28 August 2011

No, I'm Not Actually A Serial Killer...

"I missed you, Krissy." Said R one day.

I nod and smile. "I can tell. Since you haven't hit me yet. Shitty aim. Are you out of ammo yet?"

R blinks. Then he gets the joke. "Ha. Out of ammo. Yep. I guess I am."

"Right, so then you will have to throw rocks or something at me."

Days later? R brings three rocks to tip me with at the bar.

Weeks later, R calls to go have a beer. He asks if I am bringing rocks with me. I tell him I have giant pockets of rocks. We are going to war, R and I. 

Of course I didn't really bring rocks. R asks me where the rocks have gone.

"Well, I threw them at strangers on my way here."

"Ha! Strangers." Says R. He giggles like a school girl. "Strangers. Why?" He is maybe tipsy. He is maybe 3 to 8 beers ahead of me.

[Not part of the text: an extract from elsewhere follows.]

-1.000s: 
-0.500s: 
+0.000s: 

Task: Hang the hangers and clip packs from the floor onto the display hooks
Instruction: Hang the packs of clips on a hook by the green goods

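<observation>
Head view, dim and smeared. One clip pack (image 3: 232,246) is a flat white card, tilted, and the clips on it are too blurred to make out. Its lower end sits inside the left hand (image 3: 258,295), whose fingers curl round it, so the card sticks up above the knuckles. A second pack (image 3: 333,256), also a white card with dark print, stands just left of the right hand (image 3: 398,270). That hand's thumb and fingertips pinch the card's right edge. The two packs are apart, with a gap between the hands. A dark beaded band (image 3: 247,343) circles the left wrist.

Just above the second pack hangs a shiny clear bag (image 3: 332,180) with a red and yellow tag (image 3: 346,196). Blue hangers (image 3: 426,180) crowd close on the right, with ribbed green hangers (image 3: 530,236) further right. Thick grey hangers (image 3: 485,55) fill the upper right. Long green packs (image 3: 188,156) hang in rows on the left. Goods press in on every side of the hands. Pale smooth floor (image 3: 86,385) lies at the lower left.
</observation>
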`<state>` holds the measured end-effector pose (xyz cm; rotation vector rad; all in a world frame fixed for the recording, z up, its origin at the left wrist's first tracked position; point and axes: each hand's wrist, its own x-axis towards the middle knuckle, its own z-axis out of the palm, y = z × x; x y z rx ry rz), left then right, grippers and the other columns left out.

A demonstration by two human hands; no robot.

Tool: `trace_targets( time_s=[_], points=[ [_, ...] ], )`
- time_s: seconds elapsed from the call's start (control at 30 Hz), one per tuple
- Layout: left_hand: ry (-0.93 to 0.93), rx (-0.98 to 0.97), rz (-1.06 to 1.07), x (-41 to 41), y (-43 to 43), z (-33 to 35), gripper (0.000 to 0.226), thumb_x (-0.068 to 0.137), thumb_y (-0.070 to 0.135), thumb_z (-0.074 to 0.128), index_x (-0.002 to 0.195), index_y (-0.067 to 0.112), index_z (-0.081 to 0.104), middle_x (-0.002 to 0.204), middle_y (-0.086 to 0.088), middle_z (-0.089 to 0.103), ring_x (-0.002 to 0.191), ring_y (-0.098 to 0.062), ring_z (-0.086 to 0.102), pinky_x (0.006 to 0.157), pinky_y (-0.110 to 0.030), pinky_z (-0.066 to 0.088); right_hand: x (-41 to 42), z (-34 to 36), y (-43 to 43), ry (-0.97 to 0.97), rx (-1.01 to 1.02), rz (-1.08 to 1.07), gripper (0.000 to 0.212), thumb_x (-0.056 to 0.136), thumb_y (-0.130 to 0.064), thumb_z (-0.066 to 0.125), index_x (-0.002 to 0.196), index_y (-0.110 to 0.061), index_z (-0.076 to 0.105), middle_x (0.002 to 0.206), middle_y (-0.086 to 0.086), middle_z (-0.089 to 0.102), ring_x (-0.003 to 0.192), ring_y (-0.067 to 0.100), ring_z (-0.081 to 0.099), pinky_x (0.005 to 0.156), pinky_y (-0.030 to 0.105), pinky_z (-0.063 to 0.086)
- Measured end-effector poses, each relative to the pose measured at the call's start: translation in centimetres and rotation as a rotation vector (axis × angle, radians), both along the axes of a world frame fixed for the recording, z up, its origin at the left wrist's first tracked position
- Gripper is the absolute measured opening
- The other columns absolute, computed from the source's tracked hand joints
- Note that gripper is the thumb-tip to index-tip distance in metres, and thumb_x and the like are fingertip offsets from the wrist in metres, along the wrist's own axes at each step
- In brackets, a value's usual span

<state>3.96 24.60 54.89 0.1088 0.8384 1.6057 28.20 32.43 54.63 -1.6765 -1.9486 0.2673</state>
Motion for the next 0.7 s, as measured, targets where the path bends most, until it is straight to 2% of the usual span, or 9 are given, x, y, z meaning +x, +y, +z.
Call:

"Releasing some pent up frustrations. You know, like sometimes you are really, really pissed off at your wife? But you certainly can't kill your wife." I pause for dramatic effect. Enjoy the look of absolute confusion on R's face. 
"So, you know, you have to go find a hooker that looks like your wife." Another pause. A drink of beer. A totally lost expression on R's face.
"And then you kill the hooker instead. Because if you really kill your wife, they are going to know it's you, right? But hookers? Could have been anyone, right? So you just kill the hooker that looks like your wife."

R is confused, and maybe disturbed. I pat his shoulder. "No worries, R. There are hardly going to be any hookers walking around that look like you." 

"Wait. Whoa. why are we killing hookers?" D is listening to the exchange. D is not tipsy. 

"Because D. We can't really kill people we know." I tell him. Straight faced. No smile. Smirk visible in my eyes.

D? Gets the joke. He plays along. He smirks with his eyes too. "Oh. Right. Cause hookers are mostly dead on the inside anyway." 

D and I are not smiling. Mentally? We are giving each other high fives. And possibly giggling like school girls. 

R shakes his head slightly. Trying, I think, to clear the beer fog or the conversation from his brain. 
"Ah. Well." Says R " I have to get going. Gotta load in Ohio in the morning." 

I nod. "I hate Ohio. Spent a week there one afternoon." [Stole that from my Daddy, who stole it from somewhere.]

"A week?" Says R. "In the afternoon?"

R blinks again. Hugs me. Says goodbye and leaves the bar, head still shaking slightly. I suspect R leaves the bar feeling decidedly more normal than when he had arrived.